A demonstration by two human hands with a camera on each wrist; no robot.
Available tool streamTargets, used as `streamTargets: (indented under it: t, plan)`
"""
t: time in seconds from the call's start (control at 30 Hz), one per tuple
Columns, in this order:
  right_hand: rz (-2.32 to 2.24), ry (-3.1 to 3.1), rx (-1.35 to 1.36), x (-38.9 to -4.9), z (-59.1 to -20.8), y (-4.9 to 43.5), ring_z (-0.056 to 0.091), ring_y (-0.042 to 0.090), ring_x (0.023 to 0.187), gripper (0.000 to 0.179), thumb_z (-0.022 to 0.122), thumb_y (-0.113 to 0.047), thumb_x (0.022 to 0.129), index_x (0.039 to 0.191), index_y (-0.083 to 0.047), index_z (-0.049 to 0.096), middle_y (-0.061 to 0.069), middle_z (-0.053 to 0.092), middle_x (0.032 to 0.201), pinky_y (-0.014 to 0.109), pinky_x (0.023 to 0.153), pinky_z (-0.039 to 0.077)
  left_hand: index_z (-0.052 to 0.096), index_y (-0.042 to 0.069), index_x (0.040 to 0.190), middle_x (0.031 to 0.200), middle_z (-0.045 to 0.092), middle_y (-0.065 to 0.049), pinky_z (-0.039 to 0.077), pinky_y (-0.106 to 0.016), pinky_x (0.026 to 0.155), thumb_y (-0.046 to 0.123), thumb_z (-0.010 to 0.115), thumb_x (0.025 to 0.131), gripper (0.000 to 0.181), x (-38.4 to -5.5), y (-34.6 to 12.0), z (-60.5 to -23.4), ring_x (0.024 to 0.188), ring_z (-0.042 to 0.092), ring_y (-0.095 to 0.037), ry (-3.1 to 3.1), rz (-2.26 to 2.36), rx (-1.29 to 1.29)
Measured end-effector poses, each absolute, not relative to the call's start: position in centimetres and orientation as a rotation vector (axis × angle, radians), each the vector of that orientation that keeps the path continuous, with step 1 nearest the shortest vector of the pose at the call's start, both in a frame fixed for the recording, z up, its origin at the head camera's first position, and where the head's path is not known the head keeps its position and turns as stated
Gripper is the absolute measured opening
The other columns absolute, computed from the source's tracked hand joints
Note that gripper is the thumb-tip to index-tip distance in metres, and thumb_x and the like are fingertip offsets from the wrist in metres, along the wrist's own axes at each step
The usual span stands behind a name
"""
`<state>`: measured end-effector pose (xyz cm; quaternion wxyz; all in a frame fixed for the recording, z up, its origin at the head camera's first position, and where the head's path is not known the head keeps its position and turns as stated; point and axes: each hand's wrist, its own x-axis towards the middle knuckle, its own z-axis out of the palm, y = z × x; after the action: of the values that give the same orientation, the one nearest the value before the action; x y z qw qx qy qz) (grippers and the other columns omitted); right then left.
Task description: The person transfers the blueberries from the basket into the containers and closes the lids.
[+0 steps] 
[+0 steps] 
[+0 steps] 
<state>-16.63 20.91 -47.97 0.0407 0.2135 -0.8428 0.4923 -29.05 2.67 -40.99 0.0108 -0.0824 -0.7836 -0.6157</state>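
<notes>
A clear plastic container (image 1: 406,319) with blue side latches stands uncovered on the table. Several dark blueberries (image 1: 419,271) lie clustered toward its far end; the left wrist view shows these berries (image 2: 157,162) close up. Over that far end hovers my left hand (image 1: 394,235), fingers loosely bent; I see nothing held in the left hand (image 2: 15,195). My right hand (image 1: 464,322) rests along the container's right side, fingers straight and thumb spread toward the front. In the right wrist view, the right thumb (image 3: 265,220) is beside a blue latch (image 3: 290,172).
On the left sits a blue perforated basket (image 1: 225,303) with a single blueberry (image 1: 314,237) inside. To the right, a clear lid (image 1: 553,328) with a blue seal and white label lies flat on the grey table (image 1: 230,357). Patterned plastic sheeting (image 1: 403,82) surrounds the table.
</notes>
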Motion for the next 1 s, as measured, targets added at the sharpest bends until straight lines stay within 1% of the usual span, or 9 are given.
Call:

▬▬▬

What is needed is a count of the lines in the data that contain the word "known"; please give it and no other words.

2